For the clinical battery, the first approach above (unidimensional IRT) was used. Previous analyses (Moore et al., 2019a; Shanmugan et al., 2016) of the clinical item responses from the Philadelphia Neurodevelopmental Cohort (Calkins et al., 2015) revealed a clear multidimensional structure comprising four factors, consistent with Krueger’s three factors (Mood-Anxiety, Phobias, and Externalizing) (Krueger, 1999) plus Psychosis. As anticipated from the above research using the same items, the adaptive clinical battery produced four scores—Anxious-Misery, Psychosis, Externalizing, and Fear—each modeled as its own unidimensional trait. Additionally, there was a separate clinical factor related to personality traits, which was also modeled unidimensionally. Note that, because the subthreshold psychosis and personality scales included some ordered/Likert-type items, we had to use an expansion of the 2-parameter model called the graded response model (GRM) (Samejima, 1969) for polytomous (ordered/Likert) responses. The graded response model works in the same way as the 2-parameter model, but with the addition of extra difficulty parameters reflecting the “thresholds” along theta (trait) where the probability of responding in one Likert category (e.g., the lowest) is overtaken by the probability of responding in the next category (e.g., the second-lowest).

$$P_{x_{ij}}^{\ast }\left(X_{ij}\ge b_{ij}\mid \theta \right)=\frac{e^{a_j\left(\theta -b_{ij}\right)}}{1+e^{a_j\left(\theta -b_{ij}\right)}}$$ (5)

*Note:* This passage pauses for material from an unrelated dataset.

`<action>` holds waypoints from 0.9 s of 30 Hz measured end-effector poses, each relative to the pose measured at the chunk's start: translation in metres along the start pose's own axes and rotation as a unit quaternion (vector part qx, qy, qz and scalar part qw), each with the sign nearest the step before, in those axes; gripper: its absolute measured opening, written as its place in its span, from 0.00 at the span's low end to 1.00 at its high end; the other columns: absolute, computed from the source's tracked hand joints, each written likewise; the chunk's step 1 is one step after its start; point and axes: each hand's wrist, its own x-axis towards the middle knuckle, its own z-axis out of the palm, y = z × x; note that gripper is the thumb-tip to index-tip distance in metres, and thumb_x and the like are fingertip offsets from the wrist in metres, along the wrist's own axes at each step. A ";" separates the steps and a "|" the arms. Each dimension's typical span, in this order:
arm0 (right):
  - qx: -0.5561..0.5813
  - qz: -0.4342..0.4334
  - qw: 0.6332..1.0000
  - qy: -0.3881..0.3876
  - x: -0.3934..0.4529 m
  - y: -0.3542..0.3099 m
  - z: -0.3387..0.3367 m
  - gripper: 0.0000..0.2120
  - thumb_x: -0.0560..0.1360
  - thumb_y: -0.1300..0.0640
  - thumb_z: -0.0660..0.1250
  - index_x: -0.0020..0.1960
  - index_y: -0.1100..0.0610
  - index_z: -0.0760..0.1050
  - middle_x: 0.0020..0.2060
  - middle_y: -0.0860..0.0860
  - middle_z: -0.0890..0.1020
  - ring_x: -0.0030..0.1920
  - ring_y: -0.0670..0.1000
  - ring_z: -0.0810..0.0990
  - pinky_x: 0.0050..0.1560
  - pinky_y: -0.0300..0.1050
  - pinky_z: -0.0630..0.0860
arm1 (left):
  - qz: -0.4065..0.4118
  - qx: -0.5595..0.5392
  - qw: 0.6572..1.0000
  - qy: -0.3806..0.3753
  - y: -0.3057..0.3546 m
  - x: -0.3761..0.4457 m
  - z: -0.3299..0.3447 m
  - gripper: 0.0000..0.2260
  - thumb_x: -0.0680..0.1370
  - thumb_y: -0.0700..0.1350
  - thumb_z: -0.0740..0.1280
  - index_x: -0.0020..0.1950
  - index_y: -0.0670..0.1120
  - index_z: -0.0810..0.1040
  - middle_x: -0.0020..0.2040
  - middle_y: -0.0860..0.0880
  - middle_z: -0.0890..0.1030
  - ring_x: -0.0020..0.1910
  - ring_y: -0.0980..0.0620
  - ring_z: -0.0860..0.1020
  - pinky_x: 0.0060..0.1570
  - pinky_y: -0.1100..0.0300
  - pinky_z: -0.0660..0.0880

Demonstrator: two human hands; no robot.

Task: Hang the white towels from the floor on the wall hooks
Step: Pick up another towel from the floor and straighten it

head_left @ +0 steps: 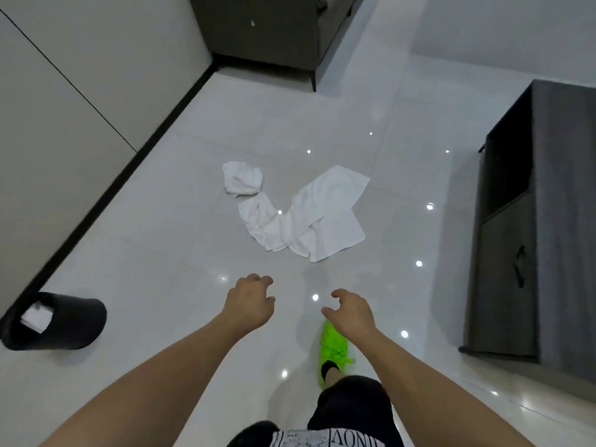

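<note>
Left hand [250, 301], right hand [350, 312] (both empty), white towels [300, 214] on floor [161, 253]

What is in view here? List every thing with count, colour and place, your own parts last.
white towels: at least two, overlapping so the exact count is unclear, white, crumpled on the floor at centre
floor: one, glossy pale tile
wall: one, off-white, left, with a black skirting strip
bin: one, black, tipped on its side at lower left, something white inside
sofa: one, dark grey, top centre
cabinet: one, dark grey, right edge
shoe: one, neon green, on the person's foot below the right hand
left hand: one, empty, fingers loosely curled, above the floor short of the towels
right hand: one, empty, fingers loosely curled, beside the left
</note>
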 end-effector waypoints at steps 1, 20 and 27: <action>-0.002 0.011 1.000 -0.009 0.018 -0.002 -0.010 0.28 0.73 0.45 0.69 0.70 0.51 0.71 0.63 0.53 0.78 0.65 0.54 0.75 0.63 0.47 0.73 | -0.006 -0.007 1.000 -0.007 0.005 0.019 -0.005 0.21 0.79 0.49 0.62 0.72 0.47 0.70 0.65 0.44 0.74 0.62 0.44 0.72 0.59 0.51 0.72; 0.314 0.259 0.913 -0.010 0.460 0.064 0.109 0.14 0.73 0.54 0.73 0.55 0.61 0.80 0.50 0.59 0.83 0.47 0.57 0.80 0.55 0.55 0.80 | -0.001 -0.081 0.988 -0.131 -0.035 0.443 0.221 0.20 0.78 0.47 0.65 0.69 0.45 0.73 0.64 0.41 0.74 0.62 0.41 0.73 0.62 0.55 0.68; 0.535 0.348 0.770 -0.006 0.629 0.130 0.227 0.12 0.71 0.53 0.77 0.42 0.60 0.77 0.30 0.53 0.72 0.31 0.51 0.70 0.34 0.47 0.71 | 0.039 -0.042 0.989 -0.135 -0.074 0.582 0.369 0.19 0.78 0.46 0.64 0.69 0.46 0.72 0.63 0.43 0.74 0.62 0.42 0.72 0.60 0.54 0.67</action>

Where p_xij(X_ij ≥ b_ij | θ) is the probability of responding above threshold b_i on item j (given θ), a_j is the item discrimination for item j, b_ij is the location along the trait continuum of the threshold, and θ is the trait level of the person. Each item has multiple b_i parameters, one for each boundary between response options; for example, an item with four response options would have three b_i parameters, representing the three locations along the trait continuum where each response option becomes more probable than the response below it. Application of IRT to develop adaptive versions of clinical scales has a long history, and readers are directed to Gibbons et al. (2008) and Thissen et al (2007) for review, as well as Gibbons et al. (2016) for further advances in such testing beyond unidimensional IRT. The above literature guided the creation of our five clinical scales presented here.

2.4. Test linking

A crucial step in the item calibration process was linking of item parameters across test forms. To build a large item bank, administration to a single group is not feasible. An alternative is to administer parts of the item bank to several samples. To approximate what the item parameter estimates would be if administered to a single group, we used an IRT-based method called “linking”. The first step was to break the item bank into groups of items, each to be administered to a different sample, while ensuring that some items remain constant across groups. Figure 2 illustrates this process: the item bank comprises 8 items, which are broken into two parts (items 1-5 and items 4-8), where items 4 and 5 are the linking items. Once the item parameters are estimated (separately) for items 1-5 and 4-8, the linking items can be used to estimate metric transformation coefficients (MTCs), which are then used to link the item parameters from group 1 to those from group 2 (or vice versa). Specifically:

$${\xi }^{\ast }=\varsigma {\xi }^{\prime \prime }+\kappa$$ (6)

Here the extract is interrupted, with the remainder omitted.